- **Data**:
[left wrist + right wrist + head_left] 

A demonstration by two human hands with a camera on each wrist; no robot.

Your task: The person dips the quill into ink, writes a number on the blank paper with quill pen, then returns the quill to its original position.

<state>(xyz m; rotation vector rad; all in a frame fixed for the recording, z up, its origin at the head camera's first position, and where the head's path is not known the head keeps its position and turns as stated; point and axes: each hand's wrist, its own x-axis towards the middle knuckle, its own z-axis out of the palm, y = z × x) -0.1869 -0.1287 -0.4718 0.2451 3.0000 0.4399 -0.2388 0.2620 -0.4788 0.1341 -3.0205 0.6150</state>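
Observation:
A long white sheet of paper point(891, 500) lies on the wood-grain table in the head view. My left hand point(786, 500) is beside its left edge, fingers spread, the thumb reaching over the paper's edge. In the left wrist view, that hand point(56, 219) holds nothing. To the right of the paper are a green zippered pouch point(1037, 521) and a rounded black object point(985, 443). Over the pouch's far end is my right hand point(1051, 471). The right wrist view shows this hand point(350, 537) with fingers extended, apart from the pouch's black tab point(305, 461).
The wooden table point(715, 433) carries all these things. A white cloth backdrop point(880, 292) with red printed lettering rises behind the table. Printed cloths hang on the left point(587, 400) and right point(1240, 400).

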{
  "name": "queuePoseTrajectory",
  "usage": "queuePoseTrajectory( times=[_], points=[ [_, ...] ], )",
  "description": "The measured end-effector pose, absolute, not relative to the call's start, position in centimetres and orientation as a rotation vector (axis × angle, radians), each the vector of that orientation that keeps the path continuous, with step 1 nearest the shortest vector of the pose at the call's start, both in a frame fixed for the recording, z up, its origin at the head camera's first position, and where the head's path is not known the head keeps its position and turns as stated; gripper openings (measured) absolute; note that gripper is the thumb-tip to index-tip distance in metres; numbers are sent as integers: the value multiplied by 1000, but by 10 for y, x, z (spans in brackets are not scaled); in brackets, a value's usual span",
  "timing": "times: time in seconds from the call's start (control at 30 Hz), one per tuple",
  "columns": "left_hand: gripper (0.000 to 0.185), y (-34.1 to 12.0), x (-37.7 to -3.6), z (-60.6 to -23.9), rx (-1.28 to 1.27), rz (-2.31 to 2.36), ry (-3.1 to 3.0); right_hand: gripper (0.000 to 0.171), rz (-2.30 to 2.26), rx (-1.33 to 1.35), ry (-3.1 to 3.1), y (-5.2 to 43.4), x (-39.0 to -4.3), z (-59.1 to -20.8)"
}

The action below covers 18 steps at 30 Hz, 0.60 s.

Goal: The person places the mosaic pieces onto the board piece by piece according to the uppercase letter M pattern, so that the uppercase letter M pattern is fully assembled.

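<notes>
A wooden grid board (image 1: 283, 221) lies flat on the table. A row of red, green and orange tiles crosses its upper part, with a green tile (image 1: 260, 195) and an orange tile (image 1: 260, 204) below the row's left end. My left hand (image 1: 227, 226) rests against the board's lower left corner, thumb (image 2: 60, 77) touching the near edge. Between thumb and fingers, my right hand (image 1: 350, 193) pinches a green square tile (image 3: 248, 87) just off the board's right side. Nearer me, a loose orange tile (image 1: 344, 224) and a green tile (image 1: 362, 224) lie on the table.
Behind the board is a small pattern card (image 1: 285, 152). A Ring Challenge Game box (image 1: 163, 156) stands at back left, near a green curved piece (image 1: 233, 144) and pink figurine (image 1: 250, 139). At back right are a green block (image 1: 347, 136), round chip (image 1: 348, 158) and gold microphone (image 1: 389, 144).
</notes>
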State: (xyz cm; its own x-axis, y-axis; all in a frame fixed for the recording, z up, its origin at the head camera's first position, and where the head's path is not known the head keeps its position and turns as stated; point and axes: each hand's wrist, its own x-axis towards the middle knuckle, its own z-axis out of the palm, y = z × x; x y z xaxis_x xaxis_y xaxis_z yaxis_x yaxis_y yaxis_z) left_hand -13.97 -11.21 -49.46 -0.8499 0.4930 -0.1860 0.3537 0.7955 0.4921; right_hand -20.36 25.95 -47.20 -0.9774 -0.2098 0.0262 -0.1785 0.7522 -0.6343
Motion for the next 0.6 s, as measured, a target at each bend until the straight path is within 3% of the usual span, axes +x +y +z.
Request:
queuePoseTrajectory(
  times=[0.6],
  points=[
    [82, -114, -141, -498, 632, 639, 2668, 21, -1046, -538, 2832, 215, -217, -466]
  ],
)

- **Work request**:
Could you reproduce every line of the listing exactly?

- **Answer space**:
[left wrist + right wrist + head_left] 

A demonstration by two human hands with a camera on each wrist; no robot.

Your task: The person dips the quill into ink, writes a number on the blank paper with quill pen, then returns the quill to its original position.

<state>(xyz m; rotation vector rad; all in a frame fixed for the recording, z up, its origin at the head camera's first position, and where the head's path is not known the head keeps its position and turns as stated; point and axes: each hand's wrist, its own x-axis towards the middle knuckle, its own z-axis out of the palm, y = z × x) -0.1869 -0.1287 -0.4718 0.2451 3.0000 0.4399 -0.2388 0.2620 -0.4788 0.1341 -3.0205 0.6150</state>
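Observation:
A long white sheet of paper point(891, 500) lies on the wood-grain table in the head view. My left hand point(786, 500) is beside its left edge, fingers spread, the thumb reaching over the paper's edge. In the left wrist view, that hand point(56, 219) holds nothing. To the right of the paper are a green zippered pouch point(1037, 521) and a rounded black object point(985, 443). Over the pouch's far end is my right hand point(1051, 471). The right wrist view shows this hand point(350, 537) with fingers extended, apart from the pouch's black tab point(305, 461).
The wooden table point(715, 433) carries all these things. A white cloth backdrop point(880, 292) with red printed lettering rises behind the table. Printed cloths hang on the left point(587, 400) and right point(1240, 400).
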
{
  "name": "queuePoseTrajectory",
  "usage": "queuePoseTrajectory( times=[_], points=[ [_, ...] ], )",
  "description": "The measured end-effector pose, absolute, not relative to the call's start, position in centimetres and orientation as a rotation vector (axis × angle, radians), each the vector of that orientation that keeps the path continuous, with step 1 nearest the shortest vector of the pose at the call's start, both in a frame fixed for the recording, z up, its origin at the head camera's first position, and where the head's path is not known the head keeps its position and turns as stated; gripper openings (measured) absolute; note that gripper is the thumb-tip to index-tip distance in metres; numbers are sent as integers: the value multiplied by 1000, but by 10 for y, x, z (spans in brackets are not scaled); in brackets, a value's usual span",
  "timing": "times: time in seconds from the call's start (control at 30 Hz), one per tuple",
  "columns": "left_hand: gripper (0.000 to 0.185), y (-34.1 to 12.0), x (-37.7 to -3.6), z (-60.6 to -23.9), rx (-1.28 to 1.27), rz (-2.31 to 2.36), ry (-3.1 to 3.0); right_hand: gripper (0.000 to 0.171), rz (-2.30 to 2.26), rx (-1.33 to 1.35), ry (-3.1 to 3.1), y (-5.2 to 43.4), x (-39.0 to -4.3), z (-59.1 to -20.8)"
}

The action below covers 18 steps at 30 Hz, 0.60 s.

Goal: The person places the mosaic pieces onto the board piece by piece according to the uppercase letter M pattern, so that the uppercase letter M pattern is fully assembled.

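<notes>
A wooden grid board (image 1: 283, 221) lies flat on the table. A row of red, green and orange tiles crosses its upper part, with a green tile (image 1: 260, 195) and an orange tile (image 1: 260, 204) below the row's left end. My left hand (image 1: 227, 226) rests against the board's lower left corner, thumb (image 2: 60, 77) touching the near edge. Between thumb and fingers, my right hand (image 1: 350, 193) pinches a green square tile (image 3: 248, 87) just off the board's right side. Nearer me, a loose orange tile (image 1: 344, 224) and a green tile (image 1: 362, 224) lie on the table.
Behind the board is a small pattern card (image 1: 285, 152). A Ring Challenge Game box (image 1: 163, 156) stands at back left, near a green curved piece (image 1: 233, 144) and pink figurine (image 1: 250, 139). At back right are a green block (image 1: 347, 136), round chip (image 1: 348, 158) and gold microphone (image 1: 389, 144).
</notes>
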State: (xyz cm; its own x-axis, y-axis; all in a frame fixed for the recording, z up, its origin at the head camera's first position, and where the head's path is not known the head keeps its position and turns as stated; point and axes: each hand's wrist, its own x-axis towards the middle knuckle, its own z-axis out of the palm, y = z × x; x y z xaxis_x xaxis_y xaxis_z yaxis_x yaxis_y yaxis_z) left_hand -13.97 -11.21 -49.46 -0.8499 0.4930 -0.1860 0.3537 0.7955 0.4921; right_hand -20.36 25.95 -47.20 -0.9774 -0.2098 0.0262 -0.1785 0.7522 -0.6343
Motion for the next 0.6 s, as measured, a target at each bend until the straight path is within 3% of the usual span, axes +x +y +z.
Request:
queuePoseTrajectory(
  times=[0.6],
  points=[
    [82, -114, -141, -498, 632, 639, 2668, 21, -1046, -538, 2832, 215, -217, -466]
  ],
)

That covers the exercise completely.